Merrill Kenneth Albert (April 19, 1923 – December 23, 2011) was an American author and trial lawyer best known for his colorful courtroom tactics. One of Los Angeles' foremost trial advocates, Albert introduced several practices – such as the use of dummies and other tools in reconstructing incidents – familiar in current legal practice but virtually non-existent when he began his career. He was a pioneer in the development and use of biomechanical devices and modeling in major personal injury cases to explain the mechanical properties of the musculoskeletal system in relation to the physics and dynamics of collisions with cars, trains, and human beings involved in accidents. He was the lead trial attorney in "bet the company" cases for the Union Pacific Railroad, the Santa Fe Railroad, the Southern Pacific Transportation Company, Swinerton Construction Co., and the Regents of the University of California. Some of his more dramatic trials are recounted in Tales of the Rails: Railroad Claims Stories by Norman Udewitz.

==Early life and education==
Albert was born on April 19, 1923, in New Haven, Connecticut. He and his brother were later abandoned by their mother at an Oakland, California orphanage. Left under the name of Merrill Smith, he picked apples at the Salvation Army Home for Boys during the Great Depression.

He was placed in several foster homes until being permanently settled with the Tucker family of Oakland. After graduating at the top of his class from Oakland Technical High School in 1940, he attended the University of California, Berkeley. His studies were interrupted by the outbreak of World War II, when Albert joined the United States Merchant Marine discovering upon entrance that "Albert" rather than Smith was his birth name. After becoming the youngest officer ever to obtain a Master's License in the Merchant Marine, Albert stopped sailing and returned to his studies at UC Berkeley. There he was elected president of his fraternity, Sigma Nu, and would become a two-time captain of the varsity tennis team. He made the team's "All Star" list for 1949-1951. After completing his undergraduate degree, Albert was admitted to UC Berkeley's Boalt Hall School of Law, where he was subsequently published as the reviewing editor of the California Law Review. He graduated in 1955, the sixth in his class.

==Legal career==
In the three decades following his graduation from law school, Merrill Albert practiced law in Los Angeles, specializing in defending large corporations against a wide range of high-exposure personal injury and other "bet the company" lawsuits. It was during this time that Albert began using incident reconstructions during trials in order to demonstrate whether or not the plaintiffs' claims were physically possible. He was also a pioneer in the early use of biomechanical accident reconstruction dummies at trial. He tried over 300 cases, winning the vast majority of them, many against the foremost plaintiff's trial attorneys of the era. His courtroom tactics were likened by many of his contemporaries to those of the fictional Perry Mason, which reportedly more than once took their inspiration from Albert's actual trials.
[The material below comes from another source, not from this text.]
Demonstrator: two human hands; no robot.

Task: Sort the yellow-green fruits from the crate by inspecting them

==Retirement and writing==
In 1990 Albert retired from the practice of law and devoted himself to the full-time enjoyment of opera, tennis, horse racing (he was a long-time member of the Santa Anita Park Turf Club), and various other pursuits. He also began writing, and his novel, The Big Casino, was published posthumously in 2003. The book has proved popular in Great Britain, Canada, Australia, New Zealand, South Africa, and India.
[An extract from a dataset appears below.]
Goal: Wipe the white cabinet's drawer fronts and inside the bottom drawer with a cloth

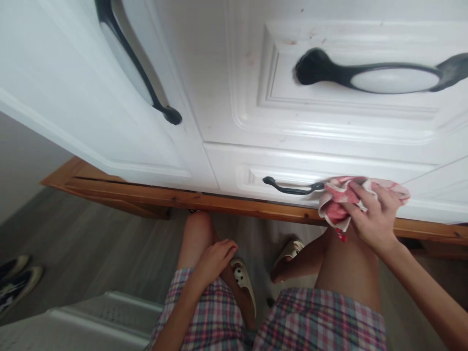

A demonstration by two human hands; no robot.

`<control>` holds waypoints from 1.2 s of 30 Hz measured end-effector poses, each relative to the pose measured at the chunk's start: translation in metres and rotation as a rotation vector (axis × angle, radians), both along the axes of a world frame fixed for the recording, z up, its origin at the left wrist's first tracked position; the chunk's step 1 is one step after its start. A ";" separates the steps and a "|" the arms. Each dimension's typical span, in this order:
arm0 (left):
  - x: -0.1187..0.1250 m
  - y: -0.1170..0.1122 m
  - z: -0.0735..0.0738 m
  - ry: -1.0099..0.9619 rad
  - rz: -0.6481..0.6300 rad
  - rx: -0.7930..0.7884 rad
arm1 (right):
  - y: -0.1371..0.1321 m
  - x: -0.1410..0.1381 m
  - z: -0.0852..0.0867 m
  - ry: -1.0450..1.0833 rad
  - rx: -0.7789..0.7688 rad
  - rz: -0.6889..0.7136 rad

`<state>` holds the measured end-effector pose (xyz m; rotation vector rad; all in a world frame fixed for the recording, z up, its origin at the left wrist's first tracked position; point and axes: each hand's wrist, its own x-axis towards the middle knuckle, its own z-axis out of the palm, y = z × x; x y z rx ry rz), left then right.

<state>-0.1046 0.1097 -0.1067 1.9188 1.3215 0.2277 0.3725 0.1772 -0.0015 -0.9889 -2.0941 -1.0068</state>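
Note:
A crumpled red and white cloth (341,197) is in my right hand (378,214), whose fingers press it against the white front of the lower drawer (252,163). The cloth touches the right end of that drawer's dark handle (292,190), and a small red piece hangs below it. On my left knee rests my left hand (215,263), holding nothing, its fingers stretched out flat. Above, the upper drawer front (248,92) carries small brownish spots and a dark handle with a white oval inlay (395,80).
A cabinet door with a dark handle (135,63) stands at the left. Along the bottom runs a wooden base edge (234,204), close to my knees. Dark shoes (22,287) lie on the grey floor (106,239), near a pale metal-looking object (98,321).

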 end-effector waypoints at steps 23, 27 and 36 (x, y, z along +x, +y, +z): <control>0.007 -0.003 -0.014 0.101 -0.083 -0.034 | 0.067 -0.294 0.050 0.057 -0.033 0.290; 0.000 0.006 -0.006 0.038 0.074 0.085 | 0.068 -0.280 0.018 -0.169 -0.165 0.404; -0.002 0.002 0.038 -0.194 0.195 0.311 | 0.007 -0.139 -0.036 0.014 -0.250 0.085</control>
It was followed in 2011 by the collection The Year 2012 Ushers in the Age of Fire and Other Short Stories, a series of tales centering on a coming apocalypse and a Polynesian tribe's attempts to prepare for it. At the time of his death Albert was at work on two other books. Adolf Hitler is Alive! – which postulates an enclave of Nazis who had escaped from Berlin to set up a secret society in the Antarctica to plot their revenge – and the Trinity of Life, a philosophical speculation on tripartite confluences in history, politics, and religion throughout human history – will be published posthumously.